The NC Scholastic Chess Championship is coming up this weekend, and my buddy Michael Thomas asked if I might could create a few graphs to help analyze the event data. How could I pass up an opportunity like that?!?! Read along, and find out what graphs I created, and the tricks I used to create them using SAS software!
With sports analytics, the typical thing to do is to plot the data collected during the game - how many points, assists, fumbles, etc. Chess is a little different ... and also this tournament hasn't actually happened yet. So the big question is "What would be interesting to plot?"
Well, since it's a state wide tournament, with teams coming from schools across the state, I thought it would be interesting to see all the team locations plotted on a map. With the map, we can see which teams had to travel the farthest, and which areas of the state had the most teams attending.
Click the map to see the full-size interactive version, where it's easier to read the numbers on the dots - those numbers show how many teams have registered from each city.
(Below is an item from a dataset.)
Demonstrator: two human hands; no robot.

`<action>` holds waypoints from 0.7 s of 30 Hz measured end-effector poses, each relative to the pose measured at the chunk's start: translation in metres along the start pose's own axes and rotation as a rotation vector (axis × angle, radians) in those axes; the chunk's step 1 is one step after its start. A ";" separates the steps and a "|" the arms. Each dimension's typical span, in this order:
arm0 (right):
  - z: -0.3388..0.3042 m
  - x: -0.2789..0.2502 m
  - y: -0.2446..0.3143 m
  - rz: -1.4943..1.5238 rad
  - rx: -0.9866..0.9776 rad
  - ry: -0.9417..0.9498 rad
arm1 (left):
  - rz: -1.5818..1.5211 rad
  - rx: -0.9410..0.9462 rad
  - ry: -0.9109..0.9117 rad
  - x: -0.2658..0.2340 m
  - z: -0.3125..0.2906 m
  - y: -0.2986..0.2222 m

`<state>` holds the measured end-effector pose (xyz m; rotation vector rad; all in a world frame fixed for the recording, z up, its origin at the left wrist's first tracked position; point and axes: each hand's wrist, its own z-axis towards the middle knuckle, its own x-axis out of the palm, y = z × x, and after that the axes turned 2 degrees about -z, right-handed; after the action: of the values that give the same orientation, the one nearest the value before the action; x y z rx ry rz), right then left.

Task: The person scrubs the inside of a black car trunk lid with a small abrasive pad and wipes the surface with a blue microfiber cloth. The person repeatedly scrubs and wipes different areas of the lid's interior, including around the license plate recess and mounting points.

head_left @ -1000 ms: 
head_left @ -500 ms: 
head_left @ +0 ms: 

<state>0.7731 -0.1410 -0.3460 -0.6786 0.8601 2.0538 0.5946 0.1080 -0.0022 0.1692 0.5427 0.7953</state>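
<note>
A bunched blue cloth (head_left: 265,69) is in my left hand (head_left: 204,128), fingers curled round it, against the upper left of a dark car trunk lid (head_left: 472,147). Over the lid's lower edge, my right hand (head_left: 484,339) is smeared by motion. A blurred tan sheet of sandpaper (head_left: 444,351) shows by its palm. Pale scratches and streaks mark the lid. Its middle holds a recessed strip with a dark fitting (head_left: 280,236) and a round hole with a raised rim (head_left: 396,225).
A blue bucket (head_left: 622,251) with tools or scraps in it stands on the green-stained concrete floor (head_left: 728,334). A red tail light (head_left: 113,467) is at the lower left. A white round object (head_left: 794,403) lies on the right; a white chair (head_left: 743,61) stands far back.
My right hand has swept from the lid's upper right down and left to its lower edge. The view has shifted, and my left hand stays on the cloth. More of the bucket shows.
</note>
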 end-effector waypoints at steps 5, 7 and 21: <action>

If you hover our mouse over the dots, the html mouse-over text will show you the city name, the number of miles from that city to the tournament, and a list of all the teams attending from that city.
I used Proc Geocode to estimate the latitude/longitude coordinate for each city, and then annotated them on the map. I also used annotate to place the 'ripple.jpg' image behind the map. And if you look closely, there is a 3d shadow effect along the edge of the map which I also created with ... you guessed it, annotate!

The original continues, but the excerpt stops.